Tried to go in last week, but somehow the call outs and gate clearance never made it through…
Started discussing the critical thinking text chapter on moral reasoning last night — a simple leap from the material on arguments from analogy, many of which were about moral matters, like the Judith Jarvis Thomson piece we discussed last time. And though I am an editor of the text we’re using I wanted to stir the pot a bit beyond the overly simplified distinctions between fact and value, judgments of taste and judgments of reason, and objectivity and subjectivity the chapter starts out with. It’s harder to convince people that values are subject to reasoned arguments than to convince them that facts are value laden and conventionally constructed. The culture has tilted, I guess, towards relativism, across the board.
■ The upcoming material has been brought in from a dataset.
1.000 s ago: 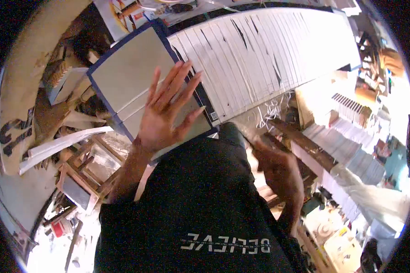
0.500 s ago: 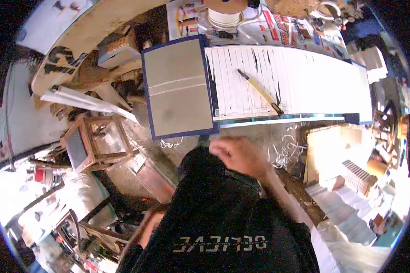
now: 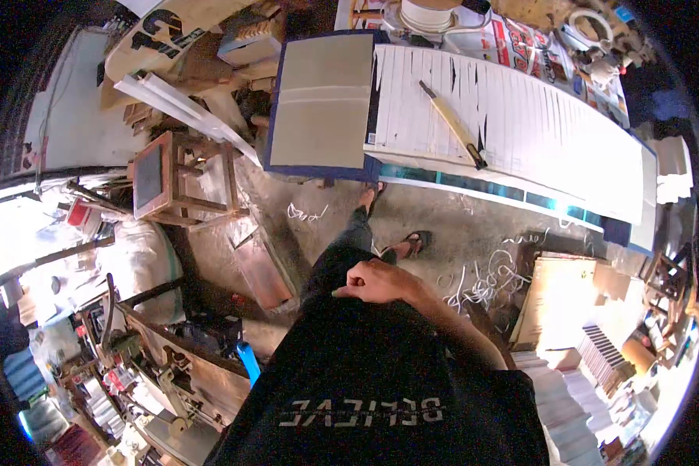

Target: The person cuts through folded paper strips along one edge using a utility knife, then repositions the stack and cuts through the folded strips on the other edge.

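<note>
Right hand (image 3: 373, 281): curled into a loose, mostly closed fist in front of the dark shirt (image 3: 380, 357); shows nothing in its hold, palm side hidden.
Left hand: out of view; cannot tell how far open, or whether holding anything.
Wooden-handled tool (image 3: 454, 124): lies slantwise on the white strips, dark end close to the near edge; could roll or drop to the floor from a knock by sleeve or hand.
White strips (image 3: 547, 120): sit in a long row, right of the grey board, with dark gaps between some; could snag or tear if dragged across by the tool.
Grey board (image 3: 322, 101): lies flat at the left end, blue-bordered; might shift if bumped along its near edge.
White string (image 3: 485, 283): lies tangled on the floor, near the sandal (image 3: 417, 242); could catch a foot on a step right.
</note>
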A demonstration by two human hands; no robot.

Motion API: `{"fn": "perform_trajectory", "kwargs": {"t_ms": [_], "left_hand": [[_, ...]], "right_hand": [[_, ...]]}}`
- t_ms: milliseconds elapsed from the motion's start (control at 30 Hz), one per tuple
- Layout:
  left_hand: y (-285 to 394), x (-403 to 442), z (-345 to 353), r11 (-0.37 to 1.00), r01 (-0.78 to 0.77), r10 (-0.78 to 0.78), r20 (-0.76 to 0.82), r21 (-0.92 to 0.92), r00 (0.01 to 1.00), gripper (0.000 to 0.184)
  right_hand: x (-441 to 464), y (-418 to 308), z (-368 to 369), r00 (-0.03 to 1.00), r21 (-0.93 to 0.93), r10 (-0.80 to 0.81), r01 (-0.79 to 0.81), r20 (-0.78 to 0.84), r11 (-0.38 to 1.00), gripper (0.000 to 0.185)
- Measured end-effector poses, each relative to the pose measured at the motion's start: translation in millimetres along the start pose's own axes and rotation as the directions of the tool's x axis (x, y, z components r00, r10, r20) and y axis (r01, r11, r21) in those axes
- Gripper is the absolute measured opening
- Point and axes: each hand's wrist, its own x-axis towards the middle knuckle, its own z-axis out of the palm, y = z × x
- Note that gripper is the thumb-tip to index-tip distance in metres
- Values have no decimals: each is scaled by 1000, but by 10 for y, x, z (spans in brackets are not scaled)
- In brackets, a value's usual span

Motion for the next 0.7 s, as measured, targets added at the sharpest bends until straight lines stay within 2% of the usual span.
{"fn": "perform_trajectory", "kwargs": {"t_ms": [233, 300, 467, 533, 600, 667, 700], "left_hand": [[865, -41, 44, 951, -309, 309, 22, -1, 951, 30], [1046, -42, 45, 922, -388, 388, 18, -7, 921, 30], [1305, -109, -23, 853, -522, 522, -16, 3, 853, 31], [1343, -159, -58, 831, -556, 555, -31, 2, 831, 31], [1375, -185, -109, 807, -591, 591, -49, 12, 806, 31], [1421, -213, -178, 780, -626, 626, -73, 27, 776, 31], [1442, -194, -201, 763, -646, 645, -75, 20, 760, 31]], "right_hand": [[-274, 92, 16, 991, 105, -95, 105, -94, 989, 49], [-411, 52, -12, 980, 134, -64, 91, -190, 987, 47], [-898, -60, -203, 988, 108, 4, 13, -156, 994, 43], [-1176, 91, -232, 993, 205, -6, 30, -114, 978, 42], [-1602, 157, -352, 999, 188, 28, -22, -30, 982, 35], [-2100, 274, -298, 955, 170, 297, -297, 27, 940, 27], [-2239, 322, -301, 948, 173, 317, -317, 24, 933, 27]]}}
But first we somehow wandered onto the topic of how background norms in a neighborhood, (etc.) affect behavior, and how the cycle can be vicious or virtuous. This in turn took us to the ancient and ever compelling conversation about the conflict between individual liberty and the common good, and likewise about how trust itself, though risky, can contribute to the conditions that make it warranted. One astute young man who’s been in both max and medium security prisons noted that in medium security prisons rules designed to promote the common good (at least in theory) are routinely flouted as long as the COs don’t enforce them: in other words a permitted violation is a permissible violations. Example: they are allowed to use lamps with 25 watt light bulbs through 10:00 p.m. If people collectively left them on after 10:00 it would be disturbing to many (remember bars, not walls). Still, since COs look the other way on infractions many leave them on past 10:00 and point out to their cell mates that the CO’s are okay with it, so what’s the problem? At SingSing, he reports, everyone abides by those, and many other even self imposed, rules. For example, when inmates are done eating in the mess hall they hit their spoons on the table to signal that they are about to get up (so no one is alarmed about the movement). When I recounted this story to a friend after I got home last night he laughed and said, ya, because it would be too dangerous in a max not to turn off the lamp when you cell mate asks you to (ha ha)! But while it’s no doubt true that everything is more dangerous in a max, this young man instead focused on the continuity of the community in a max as at least part of the reason people respect other inmates’ rights and liberties (and space): they are mostly all in for the long haul and it’s in everyone’s interest to build community. They tend to see the collective good and individual good as more closely intertwined. So are they more moral in maxes, or does the more moral behavior in maxes reveal the selfish underpinnings of the enterprise of morality?